_DIRECTIONS_: An exact copy of the listing below is the answer, with the pictures removed.

_GIVEN DATA_:
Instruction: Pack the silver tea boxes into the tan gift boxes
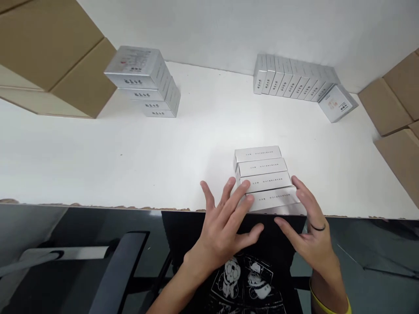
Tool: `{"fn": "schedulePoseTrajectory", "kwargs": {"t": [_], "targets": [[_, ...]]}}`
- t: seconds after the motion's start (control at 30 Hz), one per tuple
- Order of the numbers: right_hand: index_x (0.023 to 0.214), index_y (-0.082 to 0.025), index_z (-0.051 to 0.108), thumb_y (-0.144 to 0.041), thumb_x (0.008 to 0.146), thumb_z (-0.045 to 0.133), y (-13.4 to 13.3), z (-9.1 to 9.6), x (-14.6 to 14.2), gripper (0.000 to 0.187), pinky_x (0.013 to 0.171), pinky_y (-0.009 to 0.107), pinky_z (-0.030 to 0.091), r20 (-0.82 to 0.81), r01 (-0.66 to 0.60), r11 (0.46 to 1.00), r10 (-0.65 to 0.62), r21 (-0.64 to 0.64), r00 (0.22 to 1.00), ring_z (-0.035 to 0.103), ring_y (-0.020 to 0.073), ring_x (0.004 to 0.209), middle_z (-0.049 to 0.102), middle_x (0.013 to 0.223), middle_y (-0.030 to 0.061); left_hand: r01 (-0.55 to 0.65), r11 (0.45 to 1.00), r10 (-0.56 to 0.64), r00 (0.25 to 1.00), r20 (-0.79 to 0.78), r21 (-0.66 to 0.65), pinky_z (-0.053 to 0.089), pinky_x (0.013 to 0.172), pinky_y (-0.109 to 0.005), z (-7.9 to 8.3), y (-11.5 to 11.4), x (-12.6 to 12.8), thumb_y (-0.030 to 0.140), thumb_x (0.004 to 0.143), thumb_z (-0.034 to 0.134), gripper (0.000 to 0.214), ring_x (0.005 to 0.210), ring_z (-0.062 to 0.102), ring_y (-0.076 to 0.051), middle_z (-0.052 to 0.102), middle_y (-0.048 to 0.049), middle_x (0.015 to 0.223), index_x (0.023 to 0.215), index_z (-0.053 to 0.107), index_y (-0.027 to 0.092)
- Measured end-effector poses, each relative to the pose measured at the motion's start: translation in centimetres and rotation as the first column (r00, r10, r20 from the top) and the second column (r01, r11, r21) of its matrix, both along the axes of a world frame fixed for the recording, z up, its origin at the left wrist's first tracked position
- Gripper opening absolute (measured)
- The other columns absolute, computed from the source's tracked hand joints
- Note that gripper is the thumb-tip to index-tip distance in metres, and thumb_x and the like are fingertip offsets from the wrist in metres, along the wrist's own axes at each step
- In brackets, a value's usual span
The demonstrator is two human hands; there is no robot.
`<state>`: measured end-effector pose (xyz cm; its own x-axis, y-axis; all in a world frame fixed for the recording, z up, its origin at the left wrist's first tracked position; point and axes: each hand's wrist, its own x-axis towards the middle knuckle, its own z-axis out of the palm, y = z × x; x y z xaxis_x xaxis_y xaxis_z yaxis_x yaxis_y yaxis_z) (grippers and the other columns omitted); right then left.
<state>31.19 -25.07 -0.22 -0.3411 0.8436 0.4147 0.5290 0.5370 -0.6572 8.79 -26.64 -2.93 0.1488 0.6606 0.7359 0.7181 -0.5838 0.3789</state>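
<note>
Several small white boxes (263,168) with printed lettering form a row on the white table, close to its front edge. The nearest box sits right at that edge. My left hand (224,222) has its fingers spread, with the index and middle fingertips at the left ends of the two nearest boxes. Whether they press on them I cannot tell. At the right end of the row, my right hand (309,229) is open, fingers apart, with a dark ring on one finger. Nothing is held in either hand.
A stack of silver boxes (149,83) stands at the back left beside a large cardboard carton (55,52). Along the wall runs a row of upright boxes (291,78), with one box leaning (338,104) at its right end. More cardboard (386,107) is at the right.
</note>
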Motion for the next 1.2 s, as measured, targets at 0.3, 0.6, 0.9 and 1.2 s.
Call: {"fn": "schedulePoseTrajectory", "kwargs": {"t": [0.3, 0.6, 0.9, 1.2], "targets": [[0.163, -0.040, 0.032, -0.018, 0.101, 0.065, -0.3, -1.4, -1.3, 0.074, 0.118, 0.061, 0.050, 0.035, 0.064, 0.993, -0.068, 0.103, 0.997, 0.046, 0.0309, 0.148, 0.042, 0.162, 0.0057, -0.073, 0.997, 0.073, 0.997, 0.019, 0.023, 0.010, 0.132, -0.071, -0.4, -0.3, 0.4, 0.013, 0.088, 0.073, 0.072, 0.162, 0.030, -0.032, 0.036, -0.0132, 0.170, 0.155, 0.045, 0.022], [0.159, -0.040, 0.036, -0.015, 0.097, 0.068, -0.7, -1.9, -1.8, 0.074, 0.112, 0.052, 0.057, -0.108, 0.058, 0.994, -0.048, 0.093, 0.993, 0.050, 0.0277, 0.143, 0.046, 0.155, 0.0074, 0.117, 0.991, -0.104, 0.980, 0.169, -0.068, 0.033, 0.129, -0.064, -0.1, -0.9, 0.2, 0.007, 0.087, 0.068, 0.076, 0.159, 0.038, -0.028, 0.031, -0.0105, 0.174, 0.156, 0.043, 0.027], [0.164, -0.033, 0.026, -0.016, 0.094, 0.069, -0.8, -3.0, -2.0, 0.084, 0.112, 0.056, 0.054, -0.251, 0.063, 0.998, -0.053, 0.031, 0.966, 0.056, 0.0285, 0.132, 0.049, 0.146, 0.0126, 0.224, 0.968, -0.170, 0.918, 0.357, -0.114, 0.051, 0.121, -0.053, -0.2, -1.3, 1.0, 0.004, 0.085, 0.070, 0.081, 0.161, 0.033, -0.029, 0.028, -0.0081, 0.175, 0.156, 0.041, 0.032], [0.156, -0.033, 0.043, -0.027, 0.097, 0.072, 0.6, -1.7, -1.7, 0.067, 0.107, 0.044, 0.056, -0.127, 0.078, 0.997, -0.074, 0.022, 0.989, 0.053, 0.0246, 0.128, 0.049, 0.132, 0.0086, 0.086, 0.990, -0.032, 0.908, 0.418, -0.113, 0.056, 0.115, -0.052, -0.2, -0.7, 2.1, 0.009, 0.082, 0.075, 0.081, 0.148, 0.052, -0.029, 0.052, -0.0167, 0.153, 0.152, 0.039, 0.025]]}}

_SOLUTION TO THE EXERCISE_:
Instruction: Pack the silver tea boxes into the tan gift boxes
Tool: `{"fn": "schedulePoseTrajectory", "kwargs": {"t": [_], "targets": [[_, ...]]}}`
- t: seconds after the motion's start (control at 30 Hz), one per tuple
- Order of the numbers: right_hand: index_x (0.023 to 0.214), index_y (-0.082 to 0.025), index_z (-0.051 to 0.108), thumb_y (-0.144 to 0.041), thumb_x (0.008 to 0.146), thumb_z (-0.045 to 0.133), y (-13.4 to 13.3), z (-9.1 to 9.6), x (-14.6 to 14.2), gripper (0.000 to 0.187), pinky_x (0.013 to 0.171), pinky_y (-0.009 to 0.107), pinky_z (-0.030 to 0.091), r20 (-0.82 to 0.81), r01 (-0.66 to 0.60), r11 (0.46 to 1.00), r10 (-0.65 to 0.62), r21 (-0.64 to 0.64), r00 (0.22 to 1.00), ring_z (-0.035 to 0.103), ring_y (-0.020 to 0.073), ring_x (0.004 to 0.209), middle_z (-0.049 to 0.102), middle_x (0.013 to 0.223), middle_y (-0.030 to 0.061); left_hand: r01 (-0.55 to 0.65), r11 (0.45 to 1.00), r10 (-0.56 to 0.64), r00 (0.25 to 1.00), r20 (-0.79 to 0.78), r21 (-0.66 to 0.65), pinky_z (-0.053 to 0.089), pinky_x (0.013 to 0.172), pinky_y (-0.109 to 0.005), z (-7.9 to 8.3), y (-11.5 to 11.4), x (-12.6 to 12.8), thumb_y (-0.030 to 0.140), thumb_x (0.004 to 0.143), thumb_z (-0.034 to 0.134), gripper (0.000 to 0.214), ring_x (0.005 to 0.210), ring_z (-0.062 to 0.102), ring_y (-0.076 to 0.051), middle_z (-0.052 to 0.102), middle_y (-0.048 to 0.049), middle_x (0.015 to 0.223), index_x (0.023 to 0.215), index_z (-0.053 to 0.107), index_y (-0.027 to 0.092)
- Measured end-effector poses, each relative to the pose measured at the motion's start: translation in centimetres and rotation as the first column (r00, r10, r20 from the top) and the second column (r01, r11, r21) of its matrix, both along the axes of a world frame fixed for the recording, z up, its origin at the left wrist's first tracked position
- Gripper opening absolute (measured)
- The other columns absolute, computed from the source's tracked hand joints
- Note that gripper is the thumb-tip to index-tip distance in metres, and thumb_x and the like are fingertip offsets from the wrist in metres, along the wrist's own axes at each step
- In brackets, a value's usual span
The demonstrator is two human hands; there is no robot.
`<state>`: measured end-effector pose (xyz cm; its own x-axis, y-axis; all in a world frame fixed for the recording, z up, its origin at the left wrist's first tracked position; point and axes: each hand's wrist, its own x-axis towards the middle knuckle, its own z-axis out of the palm, y = z × x; x y z xaxis_x xaxis_y xaxis_z yaxis_x yaxis_y yaxis_z) (grippers and the other columns omitted); right then left.
<state>31.19 -25.07 -0.22 -0.3411 0.8436 0.4147 0.5290 0.5370 -0.6572 8.79 -26.64 -2.93 0.1488 0.6606 0.7359 0.7181 -0.5838 0.3789</state>
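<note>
Several small white boxes (263,168) with printed lettering form a row on the white table, close to its front edge. The nearest box sits right at that edge. My left hand (224,222) has its fingers spread, with the index and middle fingertips at the left ends of the two nearest boxes. Whether they press on them I cannot tell. At the right end of the row, my right hand (309,229) is open, fingers apart, with a dark ring on one finger. Nothing is held in either hand.
A stack of silver boxes (149,83) stands at the back left beside a large cardboard carton (55,52). Along the wall runs a row of upright boxes (291,78), with one box leaning (338,104) at its right end. More cardboard (386,107) is at the right.
</note>
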Motion for the next 1.2 s, as measured, targets at 0.3, 0.6, 0.9 and 1.2 s.
Call: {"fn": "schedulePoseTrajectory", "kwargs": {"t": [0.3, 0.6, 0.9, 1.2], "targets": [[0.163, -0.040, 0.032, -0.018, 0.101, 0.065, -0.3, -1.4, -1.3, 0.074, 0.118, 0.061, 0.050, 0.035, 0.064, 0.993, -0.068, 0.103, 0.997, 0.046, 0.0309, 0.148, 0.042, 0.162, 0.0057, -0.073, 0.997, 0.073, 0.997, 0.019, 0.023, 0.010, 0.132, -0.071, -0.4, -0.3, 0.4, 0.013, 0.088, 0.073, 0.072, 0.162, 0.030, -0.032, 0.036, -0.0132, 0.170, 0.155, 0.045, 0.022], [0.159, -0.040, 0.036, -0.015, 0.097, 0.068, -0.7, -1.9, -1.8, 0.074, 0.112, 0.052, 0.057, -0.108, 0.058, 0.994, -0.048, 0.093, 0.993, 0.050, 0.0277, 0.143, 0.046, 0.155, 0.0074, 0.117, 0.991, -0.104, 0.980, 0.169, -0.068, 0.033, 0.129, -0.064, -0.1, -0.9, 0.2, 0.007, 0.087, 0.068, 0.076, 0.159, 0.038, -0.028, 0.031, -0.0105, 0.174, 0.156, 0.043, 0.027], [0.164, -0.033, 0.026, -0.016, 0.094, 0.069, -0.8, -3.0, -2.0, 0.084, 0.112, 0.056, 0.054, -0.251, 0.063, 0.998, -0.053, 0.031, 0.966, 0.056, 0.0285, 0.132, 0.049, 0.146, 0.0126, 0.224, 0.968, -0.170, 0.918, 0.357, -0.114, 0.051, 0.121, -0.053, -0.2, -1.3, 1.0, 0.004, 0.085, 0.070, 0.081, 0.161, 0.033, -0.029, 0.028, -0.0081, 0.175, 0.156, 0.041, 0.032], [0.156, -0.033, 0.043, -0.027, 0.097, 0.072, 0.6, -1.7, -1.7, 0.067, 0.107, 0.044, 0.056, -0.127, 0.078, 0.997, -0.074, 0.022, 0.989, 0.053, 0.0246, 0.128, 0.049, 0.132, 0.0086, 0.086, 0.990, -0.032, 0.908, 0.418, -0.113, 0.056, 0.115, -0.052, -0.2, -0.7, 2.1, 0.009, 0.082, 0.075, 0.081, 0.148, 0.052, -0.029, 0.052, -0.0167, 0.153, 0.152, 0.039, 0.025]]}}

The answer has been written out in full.